The important pieces here are:
- Contexts — Paragraphs that contain the answers to the questions
- Questions — strings containing the question
- Answers — strings which are ‘extracts’ of the given contexts that provide an answer to the questions

While training, the model will read both the question and the answer, and return the token positions of the predicted answer from the context.

## Prepare the Data

For this step, we will use the following function to extract the contexts, questions and answers from each data file. 

In [None]:
def read_squad(path):
    with open(path, 'rb') as f:
        squad_dict = json.load(f)

    contexts = []
    questions = []
    answers = []
    # iterate through all data in squad data
    for group in squad_dict['data']:
        for passage in group['paragraphs']:
            context = passage['context']
            for qa in passage['qas']:
                question = qa['question']
                # check if we need to be extracting from 'answers' or 'plausible_answers'
                if 'plausible_answers' in qa.keys():
                    access = 'plausible_answers'
                else:
                    access = 'answers'
                for answer in qa[access]:
                    contexts.append(context)
                    questions.append(question)
                    answers.append(answer)
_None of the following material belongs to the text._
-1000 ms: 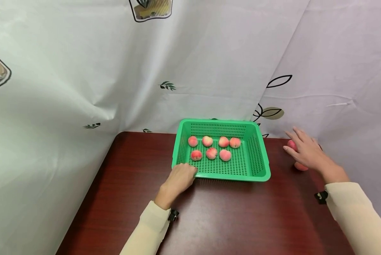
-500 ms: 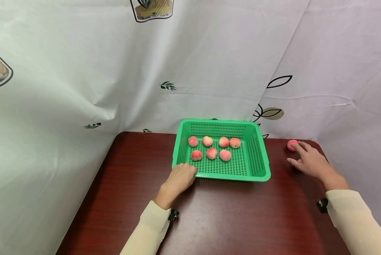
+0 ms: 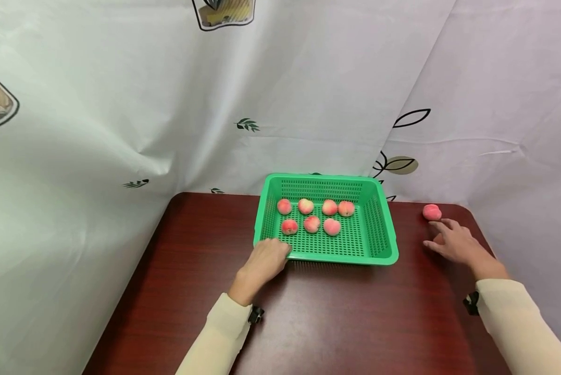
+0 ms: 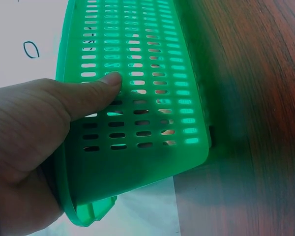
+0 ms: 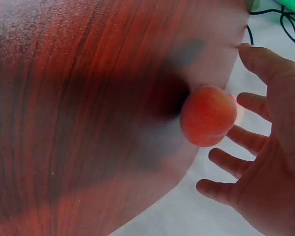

    return contexts, questions, answers

In [None]:
# execute our read SQuAD function for training and validation sets
train_contexts, train_questions, train_answers = read_squad(f'{squad_folder}/train-v2.0.json')
val_contexts, val_questions, val_answers = read_squad(f'{squad_folder}/dev-v2.0.json')

In [None]:
# making sure our function above worked
assert len(train_contexts) == len(train_questions) == len(train_answers)
assert len(val_contexts) == len(val_questions) == len(val_answers)

In [None]:
print("paragraph:\n", train_contexts[0])
print("question:\n", train_questions[0])
print("answer:\n", train_answers[0])

paragraph:
 Beyoncé Giselle Knowles-Carter (/biːˈjɒnseɪ/ bee-YON-say) (born September 4, 1981) is an American singer, songwriter, record producer and actress. Born and raised in Houston, Texas, she performed in various singing and dancing competitions as a child, and rose to fame in the late 1990s as lead singer of R&B girl-group Destiny's Child. Managed by her father, Mathew Knowles, the group became one of the world's best-selling girl groups of all time. Their hiatus saw the release of Beyoncé's debut album, Dangerously in Love (2003), which established her as a solo artist worldwide, earned five Grammy Awards and featured the Billboard Hot 100 number-one singles "Crazy in Love" and "Baby Boy".
question:
 When did Beyonce start becoming popular?
answer:
 {'text': 'in the late 1990s', 'answer_start': 269}


As we can see the answers are in a different format than the paragraphs and the questions. Each item of the answers is a dictionary where the answer is contained within the 'text', and the starting position of this answer within the context is also provided in `answer_start`.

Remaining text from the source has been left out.